**PROBLEM DESCRIPTION**. Every line in the data below has to be repeated exactly; no picture belongs in the result.

**GIVEN INFORMATION**.
________________________
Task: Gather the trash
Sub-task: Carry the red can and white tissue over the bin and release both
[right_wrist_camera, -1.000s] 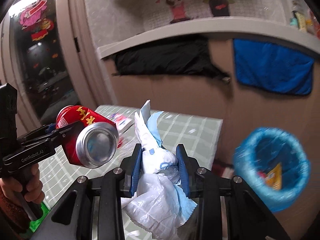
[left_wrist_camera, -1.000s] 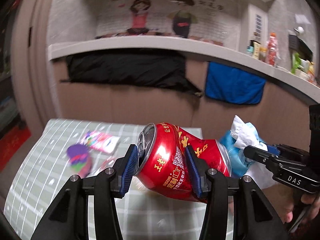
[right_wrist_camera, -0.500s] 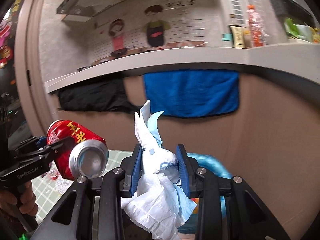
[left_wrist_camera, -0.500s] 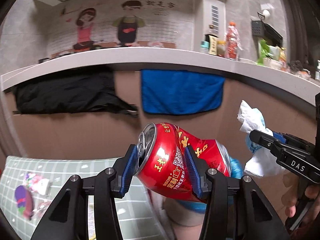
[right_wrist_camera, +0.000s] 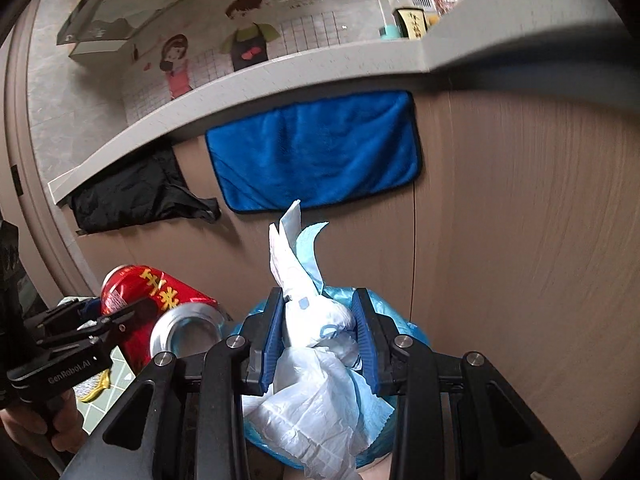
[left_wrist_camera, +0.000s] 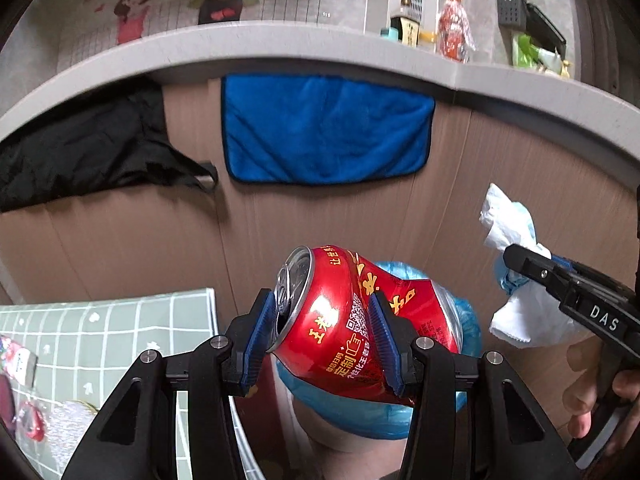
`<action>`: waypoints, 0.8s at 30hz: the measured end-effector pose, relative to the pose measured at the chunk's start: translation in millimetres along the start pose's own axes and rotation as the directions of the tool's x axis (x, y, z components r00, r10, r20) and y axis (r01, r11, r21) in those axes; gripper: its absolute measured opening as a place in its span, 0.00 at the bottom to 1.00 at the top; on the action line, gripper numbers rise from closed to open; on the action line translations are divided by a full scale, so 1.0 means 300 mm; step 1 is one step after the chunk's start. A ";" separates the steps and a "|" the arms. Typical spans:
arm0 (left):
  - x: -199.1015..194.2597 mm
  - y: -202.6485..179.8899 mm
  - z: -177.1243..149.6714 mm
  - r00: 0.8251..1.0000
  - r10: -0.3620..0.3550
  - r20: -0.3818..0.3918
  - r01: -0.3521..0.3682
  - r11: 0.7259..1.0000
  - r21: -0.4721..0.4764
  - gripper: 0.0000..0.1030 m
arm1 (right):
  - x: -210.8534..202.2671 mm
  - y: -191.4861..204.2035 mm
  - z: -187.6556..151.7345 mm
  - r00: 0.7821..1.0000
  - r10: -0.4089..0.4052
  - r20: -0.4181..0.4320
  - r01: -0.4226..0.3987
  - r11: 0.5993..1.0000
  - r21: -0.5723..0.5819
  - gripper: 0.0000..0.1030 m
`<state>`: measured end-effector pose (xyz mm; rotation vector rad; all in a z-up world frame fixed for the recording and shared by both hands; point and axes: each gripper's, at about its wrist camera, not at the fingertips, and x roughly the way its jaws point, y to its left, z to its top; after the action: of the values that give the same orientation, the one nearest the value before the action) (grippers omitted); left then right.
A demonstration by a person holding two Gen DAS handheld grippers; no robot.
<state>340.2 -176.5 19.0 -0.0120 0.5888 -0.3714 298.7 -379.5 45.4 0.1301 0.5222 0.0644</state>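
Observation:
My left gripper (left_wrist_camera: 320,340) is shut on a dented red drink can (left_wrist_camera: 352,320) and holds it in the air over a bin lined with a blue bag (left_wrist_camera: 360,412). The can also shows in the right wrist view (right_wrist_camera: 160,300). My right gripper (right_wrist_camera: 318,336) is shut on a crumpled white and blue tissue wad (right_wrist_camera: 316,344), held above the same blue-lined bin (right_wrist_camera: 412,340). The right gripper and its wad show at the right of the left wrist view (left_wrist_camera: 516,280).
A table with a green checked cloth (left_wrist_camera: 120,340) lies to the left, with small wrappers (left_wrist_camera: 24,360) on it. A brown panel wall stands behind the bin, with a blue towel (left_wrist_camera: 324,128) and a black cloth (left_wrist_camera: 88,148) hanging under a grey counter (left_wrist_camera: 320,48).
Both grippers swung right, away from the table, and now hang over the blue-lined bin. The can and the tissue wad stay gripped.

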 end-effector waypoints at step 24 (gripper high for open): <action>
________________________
**RESULT**.
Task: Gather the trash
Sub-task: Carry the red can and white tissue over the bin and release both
[right_wrist_camera, -1.000s] 
[left_wrist_camera, -1.000s] 
[right_wrist_camera, -0.500s] 
[left_wrist_camera, -0.500s] 
[right_wrist_camera, +0.000s] 
[left_wrist_camera, +0.000s] 
`<action>`: waypoints, 0.8s at 30hz: the measured end-effector pose, relative to the pose measured at the chunk's start: translation in millimetres along the start pose's own axes and rotation as the directions of the tool's x axis (x, y, z components r00, r10, r20) and y axis (r01, r11, r21) in those axes; gripper: its absolute measured opening as a place in its span, 0.00 at the bottom to 1.00 at the top; on the action line, gripper numbers rise from closed to open; on the action line translations are divided by a full scale, so 1.0 means 300 mm; step 1 is one step after the chunk's start. A ";" separates the steps and a "|" the arms. Typical spans:
arm0 (left):
  - x: -199.1015..194.2597 mm
  - y: -202.6485..179.8899 mm
  - z: -177.1243..149.6714 mm
  - r00: 0.8251..1.0000
  - r10: -0.3620..0.3550
  - r20: -0.3818..0.3918
  - r01: -0.3521..0.3682
  - r11: 0.7259..1.0000
  - r21: -0.4721..0.4764
  - gripper: 0.0000..0.1030 m
arm1 (right):
  - x: -210.8534..202.2671 mm
  - y: -191.4861..204.2035 mm
  - z: -187.6556..151.7345 mm
  - r00: 0.7821..1.0000
  - r10: -0.4089..0.4052
  - r20: -0.4181..0.4320
  - r01: -0.4226..0.3987
  - r11: 0.5993..1.0000
  - r21: -0.5723..0.5819
  - gripper: 0.0000..0.1030 m
`<state>`: measured end-effector pose (xyz mm; rotation vector rad; all in a z-up world frame fixed for the recording and shared by both hands; point and axes: each gripper's, at about its wrist camera, not at the fingertips, and x roughly the way its jaws point, y to its left, z to its top; after the action: of the values that give the same orientation, the one nearest the value before the action) (grippers omitted); left then right.
A demonstration by a person holding two Gen DAS handheld grippers; no robot.
<state>340.2 -176.5 19.0 -0.0120 0.5888 -0.3714 298.7 -379.5 45.4 0.1301 0.5222 0.0644</state>
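Observation:
My left gripper (left_wrist_camera: 320,340) is shut on a dented red drink can (left_wrist_camera: 352,320) and holds it in the air over a bin lined with a blue bag (left_wrist_camera: 360,412). The can also shows in the right wrist view (right_wrist_camera: 160,300). My right gripper (right_wrist_camera: 318,336) is shut on a crumpled white and blue tissue wad (right_wrist_camera: 316,344), held above the same blue-lined bin (right_wrist_camera: 412,340). The right gripper and its wad show at the right of the left wrist view (left_wrist_camera: 516,280).
A table with a green checked cloth (left_wrist_camera: 120,340) lies to the left, with small wrappers (left_wrist_camera: 24,360) on it. A brown panel wall stands behind the bin, with a blue towel (left_wrist_camera: 324,128) and a black cloth (left_wrist_camera: 88,148) hanging under a grey counter (left_wrist_camera: 320,48).
Both grippers swung right, away from the table, and now hang over the blue-lined bin. The can and the tissue wad stay gripped.
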
 end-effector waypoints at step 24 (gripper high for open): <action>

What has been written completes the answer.